- Created by: Paul Rose Gary Parker Emma Ko
- Starring: Dani Harmer Harry Culverhouse James Gandhi Darragh Mortell Steff White Millie Innes Sebastian Applewhite Klariza Clayton Lewis Rainer Daniel Roche James Mackenzie Luke Walles
- Opening theme: "Free" by Dani Harmer
- Country of origin: United Kingdom
- Original language: English
- No. of series: 5
- No. of episodes: 65 (list of episodes)

Production
- Producers: Paul McKenzie Jemma Rodgers Lucy Robinson Jo Willett
- Running time: 30 minutes
- Production company: The Foundation

Original release
- Network: CBBC
- Release: 26 September 2008 – 19 July 2012

Related
- Dani's Castle (2013–2015);

= Dani's House =

British children's television series

Dani's House is a British children's comedy series broadcast on CBBC and starring Dani Harmer. The first series premiered on 26 September 2008, and its fifth series concluded on 19 July 2012. It has received several awards and nominations from BAFTA Kids. A spin-off called Dani's Castle aired from 2013 to 2015.

==Plot==
Dani is a teenage actress and singer who is regularly left in charge of her younger brother Max, his friend Ben, and their youngest baby sibling, "the baby from hell" who is only shown in a cot. She and her friends Toby and Sam spend most of their time at her house in a den hangout. As they go about their lives, they encounter some bizarre situations. Meanwhile, two aliens known as Coordinators (Coordinator Zang and Coordinator Zark) observe their actions. In series 2, Dani's family has moved to a new house. Toby has gone to medical school, and Dani becomes friends with Jack. The "baby from hell" is no longer referenced but is replaced by a "cat from hell", who also disappears in series 3 and who is also Jack's nemesis.
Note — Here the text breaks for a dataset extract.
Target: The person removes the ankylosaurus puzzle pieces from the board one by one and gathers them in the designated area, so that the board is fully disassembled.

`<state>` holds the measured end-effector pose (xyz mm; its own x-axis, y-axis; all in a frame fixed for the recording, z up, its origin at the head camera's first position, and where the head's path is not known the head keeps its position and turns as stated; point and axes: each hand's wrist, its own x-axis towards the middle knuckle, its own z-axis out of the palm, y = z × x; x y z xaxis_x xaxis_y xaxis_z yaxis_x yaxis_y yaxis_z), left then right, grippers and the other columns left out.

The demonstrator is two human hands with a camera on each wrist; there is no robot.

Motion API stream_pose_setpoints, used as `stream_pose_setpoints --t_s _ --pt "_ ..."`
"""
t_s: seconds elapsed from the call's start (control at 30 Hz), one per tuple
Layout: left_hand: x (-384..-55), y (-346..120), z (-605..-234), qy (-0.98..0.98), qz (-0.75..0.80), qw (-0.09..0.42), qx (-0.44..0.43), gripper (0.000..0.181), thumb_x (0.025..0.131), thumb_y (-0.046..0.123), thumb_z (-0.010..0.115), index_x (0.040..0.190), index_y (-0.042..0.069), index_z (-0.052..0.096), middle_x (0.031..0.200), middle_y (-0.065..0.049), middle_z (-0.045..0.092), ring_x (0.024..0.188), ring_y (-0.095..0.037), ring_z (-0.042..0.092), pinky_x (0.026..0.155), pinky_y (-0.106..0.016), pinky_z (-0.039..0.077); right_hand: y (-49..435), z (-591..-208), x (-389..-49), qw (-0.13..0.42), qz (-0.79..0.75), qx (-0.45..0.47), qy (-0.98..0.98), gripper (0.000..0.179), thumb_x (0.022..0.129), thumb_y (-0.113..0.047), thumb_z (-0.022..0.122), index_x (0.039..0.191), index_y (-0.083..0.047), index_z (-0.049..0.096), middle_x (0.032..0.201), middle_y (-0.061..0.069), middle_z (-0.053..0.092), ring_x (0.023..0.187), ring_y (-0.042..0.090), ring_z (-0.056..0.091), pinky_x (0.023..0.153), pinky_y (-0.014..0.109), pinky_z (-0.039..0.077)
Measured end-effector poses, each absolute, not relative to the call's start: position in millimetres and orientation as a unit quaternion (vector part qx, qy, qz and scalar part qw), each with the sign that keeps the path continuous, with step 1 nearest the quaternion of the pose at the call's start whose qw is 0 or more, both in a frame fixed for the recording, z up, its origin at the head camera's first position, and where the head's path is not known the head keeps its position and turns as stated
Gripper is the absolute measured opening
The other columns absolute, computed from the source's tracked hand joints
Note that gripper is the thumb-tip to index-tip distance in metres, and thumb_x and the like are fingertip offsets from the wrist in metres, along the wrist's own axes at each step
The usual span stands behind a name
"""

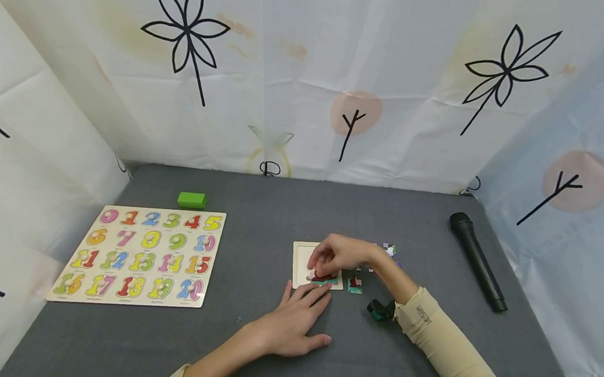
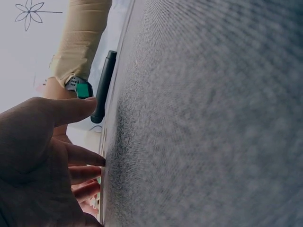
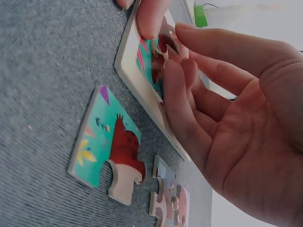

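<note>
A small wooden puzzle tray (image 1: 301, 254) lies right of the table's middle, with teal and brown pieces along its front part. Above it my right hand (image 1: 336, 255) pinches a brown puzzle piece (image 3: 166, 43) between thumb and fingers, close over the tray; its fingers cover much of the piece. My left hand (image 1: 295, 322) is spread, fingertips touching the tray's front edge. Just right of the tray sits a loose teal puzzle piece (image 3: 106, 137) with a dark red figure. More loose pieces (image 3: 165, 189) lie behind it, partly hidden by the right forearm in the head view.
A number board (image 1: 136, 256) takes up the left of the table, with a green block (image 1: 192, 200) behind it. Toward the right edge lies a black microphone (image 1: 478, 262). A dark wrist device (image 1: 380, 310) sits by the right cuff. Printed curtains surround the table.
</note>
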<state>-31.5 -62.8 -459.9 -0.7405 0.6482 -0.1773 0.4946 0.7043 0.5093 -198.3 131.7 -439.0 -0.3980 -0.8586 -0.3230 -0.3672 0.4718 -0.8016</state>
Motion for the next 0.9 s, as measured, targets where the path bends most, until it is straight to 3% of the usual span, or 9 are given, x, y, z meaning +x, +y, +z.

In series 4, Dani gets a part in the medical drama/soap opera McHurties Hospital. Her friend Sam has been training to become an astronaut, and eventually leaves the cast to become a scientist and space-explorer for NASA. Ruby, Dani's enthusiastic personal trainer, joins the cast, as well as Maisy, her prank-pulling younger sister, the latter of whom becomes a foil for Max.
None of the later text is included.